§ COLLECTED MATERIAL:

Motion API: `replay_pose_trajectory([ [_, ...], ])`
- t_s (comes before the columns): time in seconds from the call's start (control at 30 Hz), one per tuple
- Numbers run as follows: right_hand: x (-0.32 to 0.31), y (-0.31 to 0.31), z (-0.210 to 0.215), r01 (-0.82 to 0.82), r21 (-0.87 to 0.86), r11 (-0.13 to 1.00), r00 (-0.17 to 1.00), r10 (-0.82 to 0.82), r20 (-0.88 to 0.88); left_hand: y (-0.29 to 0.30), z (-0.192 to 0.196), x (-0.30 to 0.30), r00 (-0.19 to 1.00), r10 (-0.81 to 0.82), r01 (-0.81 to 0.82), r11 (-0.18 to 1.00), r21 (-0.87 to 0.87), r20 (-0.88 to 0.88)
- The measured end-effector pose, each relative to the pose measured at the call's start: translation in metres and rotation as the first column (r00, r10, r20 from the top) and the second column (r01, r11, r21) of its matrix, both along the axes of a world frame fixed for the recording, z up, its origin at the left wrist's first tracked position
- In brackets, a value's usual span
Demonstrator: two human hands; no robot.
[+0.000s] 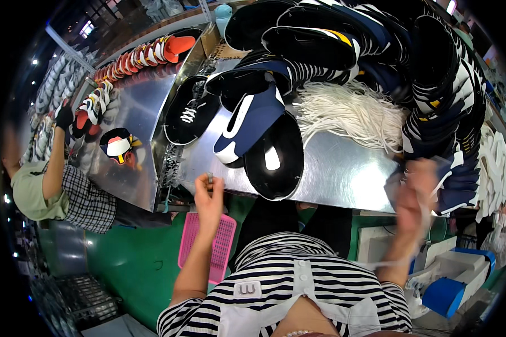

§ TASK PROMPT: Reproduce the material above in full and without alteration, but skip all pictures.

§ ANSWER TO THIS TASK:
Motion API: `replay_pose_trajectory([ [_, ...], ])`
- t_s (comes before the columns): time in seconds from the call's start (control at 30 Hz), one per tuple
- Numbers run as follows: right_hand: x (-0.32 to 0.31), y (-0.31 to 0.31), z (-0.210 to 0.215), r01 (-0.82 to 0.82), r21 (-0.87 to 0.86), r11 (-0.13 to 1.00), r00 (-0.17 to 1.00), r10 (-0.82 to 0.82), r20 (-0.88 to 0.88); left_hand: y (-0.29 to 0.30), z (-0.192 to 0.196), x (-0.30 to 0.30), r00 (-0.19 to 1.00), r10 (-0.81 to 0.82), r01 (-0.81 to 0.82), r11 (-0.18 to 1.00), r21 (-0.87 to 0.87), r20 (-0.88 to 0.88)
- The measured end-effector pose, each relative to the pose measured at the call's start: translation in metres and rotation as the first column (r00, r10, r20 from the top) and the second column (r01, r11, r21) of its matrix, both along the axes of a world frame fixed for the recording, z up, its origin at the left wrist's first tracked position
- In brackets, a value's usual span
Demonstrator: two human hands; no robot.
[+0.000s] 

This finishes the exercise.